Pochos - La squadra di calcio che divide la comunità LGBTQ



Lo scorso mercoledì a Napoli è stata presentata la squadra di calcio che ha il nome di Pochos ed è costituita da tutti giocatori gay. L’iniziativa  portata avanti da Giorgio Sorrentino, con l’appoggio di Arcigay Napoli e del suo presidente Antonello Sannino,  sta però suscitando pareri contrastanti fra i membri della comunità LGBTQ.

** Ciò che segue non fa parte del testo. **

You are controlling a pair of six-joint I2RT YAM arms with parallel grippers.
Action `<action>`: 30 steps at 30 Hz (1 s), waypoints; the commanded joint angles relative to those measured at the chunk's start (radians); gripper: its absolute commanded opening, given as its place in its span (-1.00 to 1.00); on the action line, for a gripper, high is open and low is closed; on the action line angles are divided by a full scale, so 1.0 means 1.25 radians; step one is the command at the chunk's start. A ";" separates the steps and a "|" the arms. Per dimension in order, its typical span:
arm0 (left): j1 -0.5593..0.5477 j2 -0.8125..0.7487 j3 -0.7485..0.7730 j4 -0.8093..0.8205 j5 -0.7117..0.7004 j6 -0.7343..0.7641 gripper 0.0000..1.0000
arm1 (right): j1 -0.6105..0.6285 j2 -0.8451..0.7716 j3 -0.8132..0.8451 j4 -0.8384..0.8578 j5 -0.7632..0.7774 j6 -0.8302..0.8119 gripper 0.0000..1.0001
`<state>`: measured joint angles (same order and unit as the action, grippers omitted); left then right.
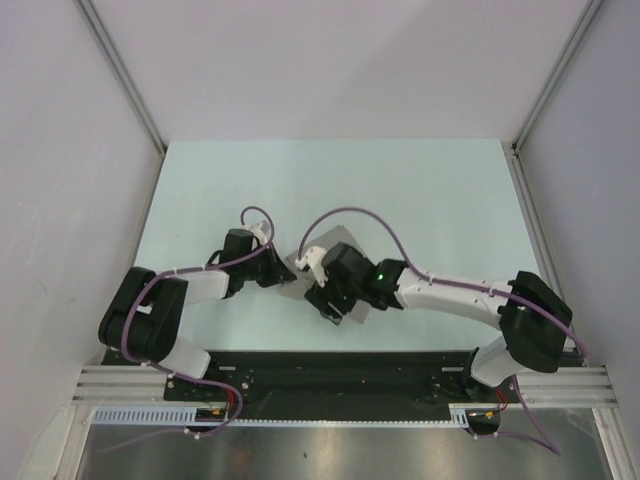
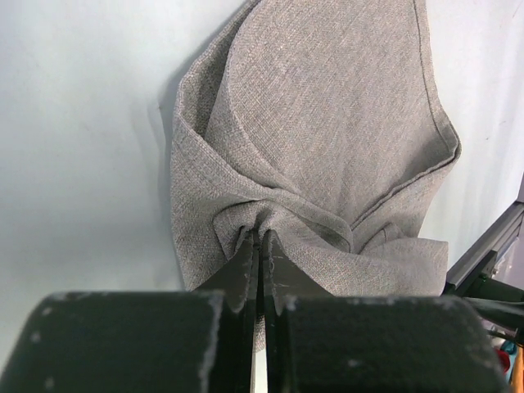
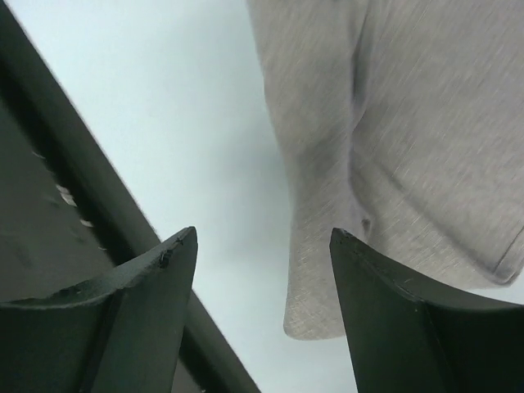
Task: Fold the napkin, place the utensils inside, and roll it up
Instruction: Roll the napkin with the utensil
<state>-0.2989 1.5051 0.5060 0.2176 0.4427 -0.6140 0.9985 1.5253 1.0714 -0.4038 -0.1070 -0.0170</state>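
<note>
Pinching a bunched fold, your left claw (image 2: 260,244) was shut on the napkin (image 2: 327,139), which lay mid-way along the counter (image 1: 420,190); your right claw (image 3: 262,237) gaped empty above its edge. Soft, limp, light cloth: I'd judge corners and hems the best holds.

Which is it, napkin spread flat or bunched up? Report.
Bunched, not flat: the napkin gathers into creases where the left gripper is shut on it; the right gripper hangs open.
</note>
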 commanded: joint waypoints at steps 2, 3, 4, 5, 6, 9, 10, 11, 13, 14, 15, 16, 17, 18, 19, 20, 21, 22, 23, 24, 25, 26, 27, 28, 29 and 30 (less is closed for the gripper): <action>0.003 0.039 0.025 -0.053 -0.061 0.014 -1.00 | 0.119 -0.020 -0.084 0.146 0.315 -0.045 0.42; 0.005 0.041 0.027 -0.054 -0.057 0.014 -1.00 | 0.135 -0.015 -0.086 0.171 0.327 -0.055 0.42; 0.005 0.044 0.030 -0.055 -0.057 0.014 -1.00 | 0.146 -0.004 -0.089 0.183 0.355 -0.075 0.42; 0.006 0.048 0.032 -0.057 -0.058 0.015 -1.00 | 0.168 0.006 -0.090 0.195 0.367 -0.084 0.42; 0.007 0.049 0.034 -0.059 -0.055 0.015 -1.00 | 0.175 0.014 -0.089 0.210 0.376 -0.094 0.41; 0.010 0.055 0.042 -0.061 -0.054 0.016 -0.99 | 0.203 0.044 -0.086 0.241 0.417 -0.142 0.41; 0.010 0.057 0.043 -0.062 -0.051 0.017 -1.00 | 0.205 0.052 -0.086 0.248 0.422 -0.164 0.41; 0.010 0.060 0.048 -0.064 -0.051 0.019 -1.00 | 0.207 0.063 -0.084 0.257 0.417 -0.174 0.41; 0.011 0.064 0.052 -0.065 -0.049 0.020 -1.00 | 0.206 0.079 -0.082 0.268 0.399 -0.190 0.41; 0.011 0.066 0.055 -0.065 -0.049 0.019 -1.00 | 0.206 0.095 -0.080 0.280 0.397 -0.208 0.40; 0.011 0.068 0.057 -0.066 -0.047 0.020 -1.00 | 0.201 0.105 -0.079 0.285 0.392 -0.216 0.39; 0.012 0.070 0.058 -0.065 -0.046 0.019 -1.00 | 0.200 0.116 -0.079 0.290 0.395 -0.223 0.38; 0.012 0.072 0.060 -0.066 -0.044 0.019 -0.99 | 0.198 0.127 -0.079 0.301 0.396 -0.237 0.36; 0.012 0.076 0.061 -0.066 -0.042 0.020 -1.00 | 0.193 0.144 -0.078 0.306 0.395 -0.243 0.35; 0.012 0.077 0.063 -0.067 -0.044 0.021 -1.00 | 0.189 0.153 -0.077 0.309 0.390 -0.247 0.34; 0.012 0.077 0.066 -0.069 -0.041 0.022 -1.00 | 0.185 0.159 -0.077 0.314 0.384 -0.249 0.33; 0.015 0.078 0.066 -0.070 -0.040 0.022 -1.00 | 0.182 0.175 -0.074 0.314 0.381 -0.253 0.33; 0.013 0.080 0.068 -0.071 -0.038 0.025 -1.00 | 0.173 0.181 -0.069 0.314 0.380 -0.254 0.33; 0.015 0.080 0.069 -0.072 -0.036 0.025 -1.00 | 0.169 0.188 -0.068 0.314 0.380 -0.255 0.32; 0.015 0.080 0.070 -0.071 -0.036 0.025 -1.00 | 0.165 0.195 -0.067 0.314 0.378 -0.256 0.32; 0.017 0.080 0.070 -0.071 -0.036 0.026 -1.00 | 0.151 0.207 -0.062 0.314 0.364 -0.254 0.30; 0.017 0.080 0.071 -0.070 -0.030 0.026 -1.00 | 0.144 0.212 -0.059 0.314 0.356 -0.252 0.24; 0.017 0.081 0.073 -0.070 -0.028 0.026 -1.00 | 0.136 0.219 -0.056 0.314 0.345 -0.249 0.20; 0.017 0.081 0.074 -0.066 -0.024 0.026 -1.00 | 0.130 0.230 -0.053 0.312 0.326 -0.249 0.15; 0.018 0.078 0.075 -0.065 -0.018 0.027 -1.00 | 0.119 0.234 -0.044 0.300 0.319 -0.249 0.02; 0.017 0.080 0.076 -0.062 -0.012 0.027 -1.00 | 0.114 0.239 -0.040 0.294 0.309 -0.248 -0.03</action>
<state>-0.2867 1.5711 0.5846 0.1535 0.4873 -0.6121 1.1793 1.7832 0.9779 -0.0437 0.3340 -0.3195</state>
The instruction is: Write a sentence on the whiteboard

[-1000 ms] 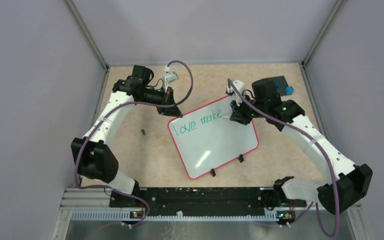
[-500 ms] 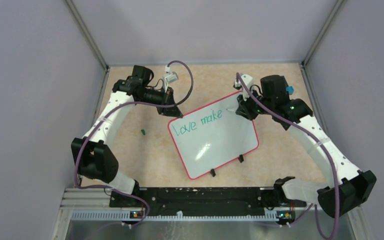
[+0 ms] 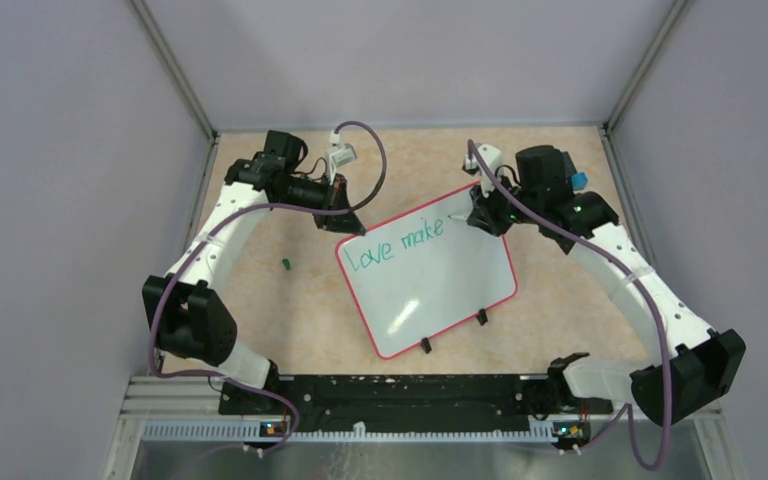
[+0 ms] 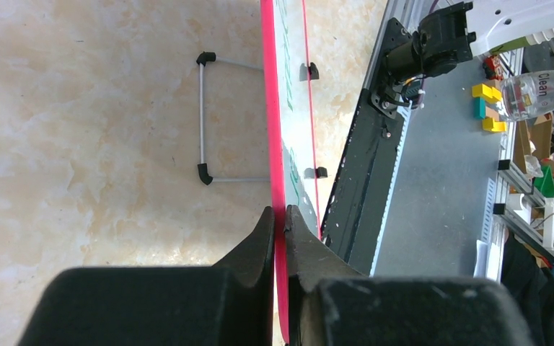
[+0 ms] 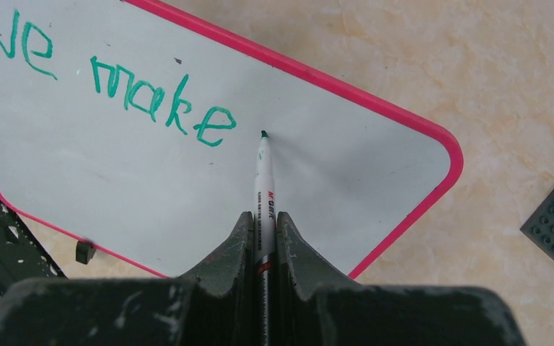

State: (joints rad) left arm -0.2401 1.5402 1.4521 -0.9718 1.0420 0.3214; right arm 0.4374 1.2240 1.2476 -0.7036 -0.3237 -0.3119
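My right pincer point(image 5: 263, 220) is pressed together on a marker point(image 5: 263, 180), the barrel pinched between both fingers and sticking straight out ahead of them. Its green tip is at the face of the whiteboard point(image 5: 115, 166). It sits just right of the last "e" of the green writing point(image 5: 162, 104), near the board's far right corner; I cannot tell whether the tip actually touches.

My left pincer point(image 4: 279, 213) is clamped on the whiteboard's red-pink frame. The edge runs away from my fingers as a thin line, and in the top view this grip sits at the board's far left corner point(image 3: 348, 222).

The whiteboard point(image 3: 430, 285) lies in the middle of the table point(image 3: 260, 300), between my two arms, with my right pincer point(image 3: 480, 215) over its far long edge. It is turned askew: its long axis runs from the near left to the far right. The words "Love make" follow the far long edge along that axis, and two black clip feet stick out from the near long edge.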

Ma partiamo con le affermazioni di Giorgio Sorrentino con le quali spiega la scelta di dar vita ai Pochos:

Dopo il salto


 



Mi sono reso conto che online la maggior parte delle persone cerca sesso. Per andare controcorrente ho proposto partite a calcetto”. - Continuando Sorrentino palesa anche la volontà di aprire la squadra a giocatori eterosessuali: “Non bisogna ghettizzarsi. La squadra sarà composta da omosex e non. Vogliamo sfidare in campo, attraverso un gioco, la normalità. Noi i pregiudizi non li combattiamo, ma ci giochiamo: chi vuole giocare con noi può scendere in campo”.


Che la vita della squadra non avrebbe avuto vita facile, s’è capito subito già durante la sua presentazione quando Alessandro Cecchi Paone, infastidito dalla scelta di alcuni dei giocatori  di non  mostrarsi alle telecamere per riservatezza e per questioni di coming out non risolti in famiglia, ha lasciato la sala sostenendo che nel Capoluogo campano ci sono ancora troppi tabù, generando uno scambio di battute con l'Assessore alle Pari Opportunità Giuseppina Tommasielli.


Ma non è su quanto accaduto con Cecchi Paone che voglio soffermarmi anche perché ce ne parlerà Venerdì, nell’intervista per la rubrica Altri Mondi, Antonello Sannino. Quello su cui voglio canalare l'attenzione è su come la comunità LGBTQ ha accolto la nascita dei Pochos. C’è qualcuno che vede nella formazione di questa squadra di calcio un volere rendere sempre più eterizzata l’omosessualità e che il calcio non rispecchia quello che è il mondo gay.


Secondo me dire che ci stiamo eterizzando è davvero una cosa senza senso perché  ci si mette allo stesso livello di coloro che dicono:“quello è da gay”.  Perché dobbiamo ghettizzarci snobbando un aspetto che fa parte della normalità, quella stessa normalità che noi invochiamo quando richiediamo i nostri diritti?


Se una quadra di calcio gay s’è formata, è perché ci sono anche alcuni omosessuali che seguono e praticano il calcio, no? Quindi, perché non dare spazio anche a questo aspetto dell’omosessualità? E soprattutto, perché si deve continuare a dare solo un’immagine del gay?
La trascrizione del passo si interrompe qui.